«Hey,» I yelled, «take those back. Hey, what is going on!»
I didn’t need to ask, of course. Of all the people in Willow Grove, she would have been the one most certain to be on hand to listen to the passenger and the most avid to believe. She could smell out an evangelist twenty miles away and the high moments of her life were those spent with her scrawny little bottom planted on the hardness of a bench in the suffocating air of a tent meeting and listening to some jackleg preacher spout about his hellfire and brimstone. She’d believe anything at all and subscribe to it whole-heartedly so long as it was evangelistic.
I started down the lawn toward her but was distracted.
From the other side of the square came a snarling, yipping sound; out of the dusk came a running figure, with a pack of dogs snapping at his heels.
The man had shucked up his robe to give him extra leg room, and he was making exceptionally good time. Every once in a while one of the dogs would get a mouthful of the robe that flowed out behind him, snapping in the wind of his rapid movement, but it didn’t slow him down.
It was the passenger, of course, and while he’d done right well with humans, it was quite evident he was doing not so well with dogs. They had just been let loose with the dusk, after being tied up for the day, and they were spoiling for a bit of fun. They didn’t understand the talk of the passenger perhaps, or there was something so different about him that they immediately had pegged him as some sort of outlander to be hunted down.
He went across the lawn below me in a rush with the dogs very close behind, and out into the street, and it wasn’t until then that I realized where he would be heading.
I let out a whoop and set out after him. He was heading for that car to make his getaway and I couldn’t let him do it. That car belonged to George.
I knew I could never catch him, but I pinned my hopes on Chet. Chet would have a man or two guarding the car; and while the passenger would probably talk them out of it, they might slow him a bit, enough for me to catch up with him before he had taken off. He might try, of course, to talk me out of it as well with his chittering gibberish, but I told myself I’d have to do my best to resist whatever he might tell me.
We went whipping down the street, the passenger with the dogs close to his heels, and me close to the dogs; and there, up ahead, stood the car out in front of the station. There still was a fair-sized crowd around it, but the passenger yelled some outlandish sounds at them and they began to scatter.
He didn’t even break his stride, and I’ll say this much for him—he was quite an athlete. Ten feet or so from the car, he jumped and sailed up through the air and landed in the driver’s seat.
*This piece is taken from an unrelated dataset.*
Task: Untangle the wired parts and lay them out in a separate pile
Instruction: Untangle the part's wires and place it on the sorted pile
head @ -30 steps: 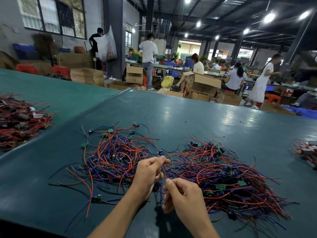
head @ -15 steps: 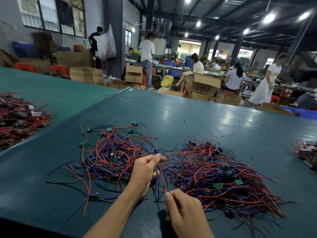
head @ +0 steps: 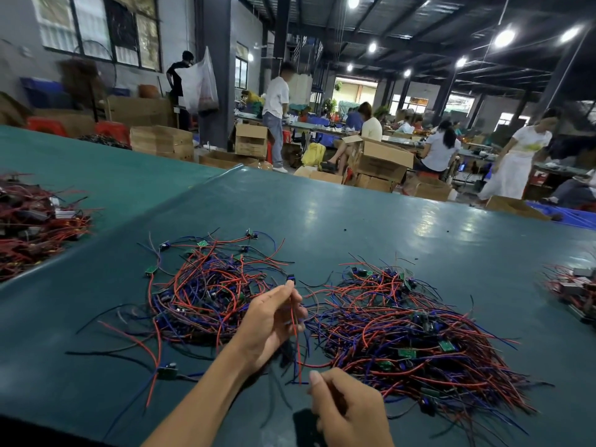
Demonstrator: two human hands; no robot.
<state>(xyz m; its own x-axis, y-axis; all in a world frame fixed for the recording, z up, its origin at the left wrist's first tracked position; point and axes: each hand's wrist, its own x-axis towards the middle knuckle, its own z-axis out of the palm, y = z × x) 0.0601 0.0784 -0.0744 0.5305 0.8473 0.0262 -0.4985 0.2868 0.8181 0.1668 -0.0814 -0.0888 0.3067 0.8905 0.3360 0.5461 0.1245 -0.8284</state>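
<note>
Two heaps of red, blue and black wired parts with small green boards lie on the dark green table. The left pile is looser; the right pile is denser and tangled. My left hand is raised between the heaps, pinching a wired part whose small blue component sticks up above the fingertips and whose red and blue wires hang down. My right hand is lower, near the table's front edge, fingers curled around the lower ends of those wires.
A separate red-wire heap lies on the neighbouring table at far left, another small heap at the right edge. A lone wired board lies near my left forearm. Beyond the table are cardboard boxes and several people working.
My left hand has lifted the wired part slightly up and away from the right pile. My right hand has slid down toward me along the wires.
</note>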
He was plenty scared of those mutts, of course, and that may have helped him some; under certain crisis circumstances a man can accomplish feats that ordinarily would be impossible. But even so, he had to be fairly athletic to manage what he did.
He landed in the driver’s seat and immediately the car took off upward at a slant, and in a couple of seconds had soared up above the buildings and was out of sight. The two cops that Chet had detailed to guard the car just stood there with their jaws hanging down, looking up at where the car had gone. The crowd that had been there and scattered when the passenger yelled his gibberish at them now turned about and stared as vacantly, while the dogs circled around, puzzled, sniffing at the ground and every now and then pointing up a nose to bay.
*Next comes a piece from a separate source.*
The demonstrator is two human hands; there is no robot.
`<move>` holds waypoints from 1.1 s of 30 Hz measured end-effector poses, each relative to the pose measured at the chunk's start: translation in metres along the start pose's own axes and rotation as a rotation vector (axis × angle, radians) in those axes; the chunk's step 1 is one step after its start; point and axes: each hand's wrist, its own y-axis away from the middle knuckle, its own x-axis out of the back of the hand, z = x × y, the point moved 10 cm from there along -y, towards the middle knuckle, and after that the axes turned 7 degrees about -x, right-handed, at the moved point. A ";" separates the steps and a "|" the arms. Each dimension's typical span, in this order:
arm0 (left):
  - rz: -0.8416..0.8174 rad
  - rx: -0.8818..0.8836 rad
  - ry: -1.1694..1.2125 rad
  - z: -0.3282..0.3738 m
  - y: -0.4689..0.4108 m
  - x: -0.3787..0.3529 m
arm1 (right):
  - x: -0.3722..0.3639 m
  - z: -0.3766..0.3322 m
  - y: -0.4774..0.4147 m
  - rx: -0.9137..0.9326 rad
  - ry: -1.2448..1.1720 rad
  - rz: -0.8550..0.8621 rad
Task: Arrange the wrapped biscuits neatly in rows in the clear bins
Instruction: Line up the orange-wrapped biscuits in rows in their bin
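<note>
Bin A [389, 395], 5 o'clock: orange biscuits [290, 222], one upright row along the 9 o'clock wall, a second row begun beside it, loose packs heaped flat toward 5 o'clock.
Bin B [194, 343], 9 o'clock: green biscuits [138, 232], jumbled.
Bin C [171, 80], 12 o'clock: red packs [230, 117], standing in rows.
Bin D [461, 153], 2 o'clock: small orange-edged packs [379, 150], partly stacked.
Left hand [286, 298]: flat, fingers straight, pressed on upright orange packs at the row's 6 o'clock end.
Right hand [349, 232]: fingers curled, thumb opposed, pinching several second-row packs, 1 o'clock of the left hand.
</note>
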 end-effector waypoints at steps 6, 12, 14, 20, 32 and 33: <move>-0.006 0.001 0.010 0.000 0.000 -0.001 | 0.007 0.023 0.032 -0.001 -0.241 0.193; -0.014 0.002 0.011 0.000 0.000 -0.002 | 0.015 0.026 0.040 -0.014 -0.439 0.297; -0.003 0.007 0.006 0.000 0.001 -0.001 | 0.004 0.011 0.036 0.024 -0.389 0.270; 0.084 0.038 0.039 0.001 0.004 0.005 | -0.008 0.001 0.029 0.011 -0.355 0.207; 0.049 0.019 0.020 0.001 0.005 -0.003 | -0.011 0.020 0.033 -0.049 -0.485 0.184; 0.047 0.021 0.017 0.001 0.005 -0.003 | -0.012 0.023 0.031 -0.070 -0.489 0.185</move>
I was standing there like the rest of them when someone came running up behind me and grabbed my arm. It was Colonel Sheldon Reynolds.
«What happened?»
I told him, somewhat bitterly and profanely, exactly what had happened.
«He’s gone futureward,» the colonel said. «We’ll never see him or the car again.»
«Futureward?» I asked stupidly.
«That must be it,» the colonel said. «There’s no other way to explain it. George wasn’t in contact with any UFO, as I had thought to be the case. He must have travelled futureward. You probably were right about the way the passenger talked. That was a new semantics. A sort of speech shorthand, made up of basic sounds. I suppose it would be possible, but it would take a long time to develop. Maybe it developed, or was borrowed, when the race went to the stars—a sort of universal language, a vocal version of the sign language used by the Great Plains Indians …»
«But that would be time travel,» I protested. «Hell, George doesn’t know enough …»
«Look,» said the colonel, «you maybe don’t need to know anything to travel in time. You maybe have to feel something; you may have to be in tune. There might be only one man in the entire world today who can feel that way …»
«But, colonel,» I said, «it makes no sense at all. Let’s say George did go into the future—just for the sake of argument, let us say he did. Why should people up in the future be throwing away their things, why should there be the big pile of junk?»
«I don’t know,» the colonel said. «That is, I couldn’t say for sure, but I have a theory.»
He waited for me to ask about his theory, but when I didn’t ask, he went ahead and told me.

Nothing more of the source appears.